The actors are not bad, but this never rings true, blood and gore are overdone in ways that make it all look phony and we have seen just about all of this before, save being in a different country.  You can tell men made this because the female co-star/lead is made out to be too much of a ditz and in ways that further undermine the material.  No Clarice Starling is she, but even the Koreans cannot bring a new angle to this played-out storytelling, so it is only for those who want to see what went wrong.  Extras include a Music Video, three interview segments, four trailers, a Making Of featurette and a preview for the MNET Network.

 

 

Johannes St.
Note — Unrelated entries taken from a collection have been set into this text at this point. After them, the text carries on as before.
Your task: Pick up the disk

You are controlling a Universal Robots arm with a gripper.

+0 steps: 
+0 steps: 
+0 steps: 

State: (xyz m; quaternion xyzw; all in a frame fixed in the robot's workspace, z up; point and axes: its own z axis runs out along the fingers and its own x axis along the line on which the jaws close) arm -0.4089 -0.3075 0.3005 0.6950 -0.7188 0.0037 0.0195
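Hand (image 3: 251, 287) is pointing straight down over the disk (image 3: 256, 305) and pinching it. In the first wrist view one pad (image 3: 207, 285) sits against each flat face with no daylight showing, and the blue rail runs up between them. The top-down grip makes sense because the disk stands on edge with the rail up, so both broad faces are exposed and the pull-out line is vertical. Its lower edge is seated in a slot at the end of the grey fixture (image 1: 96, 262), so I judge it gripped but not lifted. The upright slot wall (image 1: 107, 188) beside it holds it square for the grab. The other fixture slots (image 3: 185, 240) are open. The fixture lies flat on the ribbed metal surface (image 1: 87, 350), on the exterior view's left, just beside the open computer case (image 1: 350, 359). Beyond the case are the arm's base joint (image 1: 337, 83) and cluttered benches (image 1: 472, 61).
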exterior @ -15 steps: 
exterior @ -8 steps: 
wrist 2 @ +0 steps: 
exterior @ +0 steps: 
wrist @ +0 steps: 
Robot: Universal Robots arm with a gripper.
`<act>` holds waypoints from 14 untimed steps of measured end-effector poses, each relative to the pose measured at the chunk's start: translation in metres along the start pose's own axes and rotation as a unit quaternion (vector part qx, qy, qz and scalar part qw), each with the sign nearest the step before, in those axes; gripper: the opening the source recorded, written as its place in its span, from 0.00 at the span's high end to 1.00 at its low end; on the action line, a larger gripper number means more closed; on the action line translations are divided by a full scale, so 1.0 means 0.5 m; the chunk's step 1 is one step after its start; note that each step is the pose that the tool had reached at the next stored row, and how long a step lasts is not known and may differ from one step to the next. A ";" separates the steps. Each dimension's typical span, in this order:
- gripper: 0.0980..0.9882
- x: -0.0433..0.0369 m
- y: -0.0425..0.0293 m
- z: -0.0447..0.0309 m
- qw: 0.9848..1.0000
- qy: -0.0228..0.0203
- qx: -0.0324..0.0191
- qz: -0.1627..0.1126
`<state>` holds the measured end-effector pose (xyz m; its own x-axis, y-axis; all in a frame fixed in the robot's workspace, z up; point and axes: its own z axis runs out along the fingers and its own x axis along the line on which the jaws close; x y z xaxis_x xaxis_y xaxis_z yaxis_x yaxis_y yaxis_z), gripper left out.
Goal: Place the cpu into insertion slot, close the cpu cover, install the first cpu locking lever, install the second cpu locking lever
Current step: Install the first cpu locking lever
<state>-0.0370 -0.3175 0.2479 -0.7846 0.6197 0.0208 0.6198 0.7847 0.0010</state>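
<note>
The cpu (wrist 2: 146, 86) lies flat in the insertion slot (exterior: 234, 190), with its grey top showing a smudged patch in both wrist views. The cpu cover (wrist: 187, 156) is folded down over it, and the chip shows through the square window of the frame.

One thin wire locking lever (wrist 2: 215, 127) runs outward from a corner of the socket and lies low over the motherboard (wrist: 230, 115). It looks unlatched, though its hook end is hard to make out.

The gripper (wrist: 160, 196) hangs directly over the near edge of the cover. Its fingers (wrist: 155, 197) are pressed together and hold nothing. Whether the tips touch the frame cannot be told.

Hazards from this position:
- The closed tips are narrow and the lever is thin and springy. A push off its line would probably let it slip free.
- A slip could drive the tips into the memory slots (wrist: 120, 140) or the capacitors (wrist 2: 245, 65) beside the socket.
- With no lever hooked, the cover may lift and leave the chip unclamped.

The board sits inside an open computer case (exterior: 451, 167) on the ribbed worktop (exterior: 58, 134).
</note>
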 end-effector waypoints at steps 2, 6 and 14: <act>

Jarne Nilsson’s Sound Of Noise (2010) is also a comic thriller of sorts, but it instead involves a band of moistly drummers who become musical terrorists intent on destroying Sweden and anyone in their was with bizarre, sudden music concerts that ruin property, disturb the peace, ruin peoples lives and just generally cause trouble.  They have a policeman who happens to be from a family involved in music on their trail, but he is having hearing problems and they just keeps getting worse as he goes after them.

 

I guess I’ll blame Jean-Pierre Jeunet for some of the style here with limited point and comedy that usually does not work, but it is limited in effectiveness overall, has little point and is just not that funny.  Even if you are a big music fan, musicologist and wrote music for a living, this is only going to be so amusing, but it gets points for being different.  Extras include five featurettes and a slideshow.

 

 

Finally we have the other better of the four dramas here; Jigeesh Magar’s Stitch In Time (2012) which wants to be a straight-out modern Gangster crime thriller and has the energy to do it.  Though some of the dialogue works and makes sense, there are other parts throughout that unfortunately cover ground we have seen in the genre time and time again.  However, the unknown actors here are not bad and this is at least as ambitious an attempt at pure cinema as anything on the list.

 

Like the lead in Hindsight, our lead character Roy (Jesse Staccato) was involved with the crime business (collecting for his uncle in this case) and cannot get out, but this time it is because of violence more closely related to him, so he has to do something about it just to survive.

 

The problem again is that we have seen much of this and Magar just cannot find more new places to go or more new things to do, though he may also want to stay within the bounds of the genre to stay legit, but that gives us mixed results.  Still, it is far from the worse of the U.S. entries in the genre of late and diehard fans will want to take a look at it.

 

Extras include a Trailer, Stills Gallery and Director’s feature length audio commentary track.

 

 

The anamorphically enhanced 1.78 X 1 image on Taste is the best of the five entries here, despite some motion blur and it’s explicitly HD video look.  Color is consistent enough and though not perfect, a nice and nicely edited work.  The anamorphically enhanced 1.78 X 1 image on Time and anamorphically enhanced 2.35 X 1 image on the remaining DVDs are softer than I expected, with more motion blur and even styling choices that backfire.  Time has an excuse for being an independent work, but the others are more expensive professional shoots and Hindsight and Mercy are the debut DVDs for CJ Entertainment’s own new home video division.  They both have good color and come from solid-looking sources, yet they tend to be softer then they should be, even with styling included.

 

The lossy Dolby Digital 2.0 Stereo on Time is the slightly weakest presentation here with some compression and location audio issues, something Taste does not quite have as many problems with but could have.  That leaves the other DVDs with lossy Dolby Digital 5.1 mixes (all in foreign languages) that spread out some sound, have inconsistent soundfields and though have well-recoded elements, are only so good here.